Margaret Beckett, the deputy leader until the death of John Smith, and John Prescott will hold press conferences today to throw their hats into the ring. It will be decided after a ballot of constitutency members, trade union political levy payers and MPs, and announced on 21 July.
Mr Prescott, the Labour spokesman on employment, who declared himself fit for the battle after spending the night in hospital following a road accident, is certain to announce his intention to run for the deputy leadership in addition to the leadership, although there was no official confirmation of that last night.
Mr Blair, who will announce his decision to stand to his Sedgefield constituency tomorrow, was given the backing last night of Jack Cunningham, the Labour spokesman on foreign affairs.
Mr Cunningham was the second of the big Cabinet guns - after Gordon Brown, the Shadow Chancellor - to back Mr Blair. Announcing he was not contesting the leadership, Mr Cunningham said: 'Tony Blair has all the qualifications and ability necessary to be an outstanding leader.'
The backing of famous party figures such as Neil Kinnock, Roy Hattersley, and Lord Callaghan for Mr Blair is expected by party strategists to prove influential in the ballot among the new voters in the party rank and file.
Mr Prescott will be fighting on a platform of traditional Labour values with a radical cutting edge. His supporters resent the picture portrayed of Mr Prescott as 'Thumper' to Mr Blair's 'Bambi'. They promise a good- natured campaign, with the intention of securing policy commitments from Mr Prescott's agenda, including full employment.
Amid left-wing resentment that Mr Blair was being crowned by the media, Ken Livingstone, the Labour MP, last night issued a list of policy demands to 'pin down' Mr Blair. They included raising the top rate of taxation to 55 per cent on incomes over pounds 50,000. 'No politician has the right to ask the Labour Party or the British people for a blank cheque,' Mr Livingstone said.
By fighting for the leadership, Mrs Beckett is throwing open the prospect of losing the deputy leadership to Mr Prescott.

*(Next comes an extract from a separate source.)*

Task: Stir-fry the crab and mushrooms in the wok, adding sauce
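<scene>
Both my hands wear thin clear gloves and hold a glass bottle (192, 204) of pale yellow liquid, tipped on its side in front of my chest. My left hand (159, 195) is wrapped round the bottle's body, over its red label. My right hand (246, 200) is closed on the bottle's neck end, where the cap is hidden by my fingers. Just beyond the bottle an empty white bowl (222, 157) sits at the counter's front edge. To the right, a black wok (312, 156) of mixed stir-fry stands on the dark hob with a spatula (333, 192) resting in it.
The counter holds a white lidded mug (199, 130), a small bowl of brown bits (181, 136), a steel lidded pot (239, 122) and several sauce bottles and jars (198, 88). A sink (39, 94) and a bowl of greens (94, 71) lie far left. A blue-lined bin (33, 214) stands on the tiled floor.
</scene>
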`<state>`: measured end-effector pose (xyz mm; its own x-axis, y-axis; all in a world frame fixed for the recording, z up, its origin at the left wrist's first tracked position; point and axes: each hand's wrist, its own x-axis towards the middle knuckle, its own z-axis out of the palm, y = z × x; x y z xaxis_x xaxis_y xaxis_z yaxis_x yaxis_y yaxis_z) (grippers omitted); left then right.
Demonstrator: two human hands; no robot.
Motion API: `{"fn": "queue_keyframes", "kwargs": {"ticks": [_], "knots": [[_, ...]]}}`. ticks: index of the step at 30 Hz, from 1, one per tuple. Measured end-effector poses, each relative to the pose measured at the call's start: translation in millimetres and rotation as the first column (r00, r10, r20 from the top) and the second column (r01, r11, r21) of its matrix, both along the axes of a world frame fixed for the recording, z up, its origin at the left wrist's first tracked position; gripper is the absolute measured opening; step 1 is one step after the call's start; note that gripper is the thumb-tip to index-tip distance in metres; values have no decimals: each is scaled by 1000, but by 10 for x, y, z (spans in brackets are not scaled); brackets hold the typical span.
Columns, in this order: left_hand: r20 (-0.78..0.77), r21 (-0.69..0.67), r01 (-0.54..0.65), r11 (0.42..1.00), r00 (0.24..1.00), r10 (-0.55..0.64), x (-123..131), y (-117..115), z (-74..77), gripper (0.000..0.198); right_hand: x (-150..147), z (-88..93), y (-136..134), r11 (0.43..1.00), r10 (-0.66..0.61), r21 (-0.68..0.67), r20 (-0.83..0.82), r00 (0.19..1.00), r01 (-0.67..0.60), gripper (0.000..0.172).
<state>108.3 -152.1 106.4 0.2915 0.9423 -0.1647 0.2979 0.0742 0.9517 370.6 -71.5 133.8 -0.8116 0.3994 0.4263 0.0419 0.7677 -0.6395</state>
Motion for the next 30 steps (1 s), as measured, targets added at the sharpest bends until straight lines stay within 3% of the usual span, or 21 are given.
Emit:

Senior Labour sources said a win for Mr Blair would damage the Liberal Democrats and they detect signs of irritation at that prospect by Paddy Ashdown, the Liberal Democrat leader.
Having scored an election coup with the timing of the defection of Alec Kellaway, the Liberal Democrat candidate in Newham North East, Labour leaders yesterday stamped on feelers being put out for a possible pact.
Laboursources made it clear the leadership would have nothing to do with a new group, called the Labour Initiative on Co-operation, seeking links with the Liberal Democrats. 'Our approach under a new leader will be identical to our policy under John Smith.'
John Major's advisers believe the Tory Party may gain if Labour under Mr Blair eats into Liberal Democrat support, which is threatening the Tories in its heartlands in the South.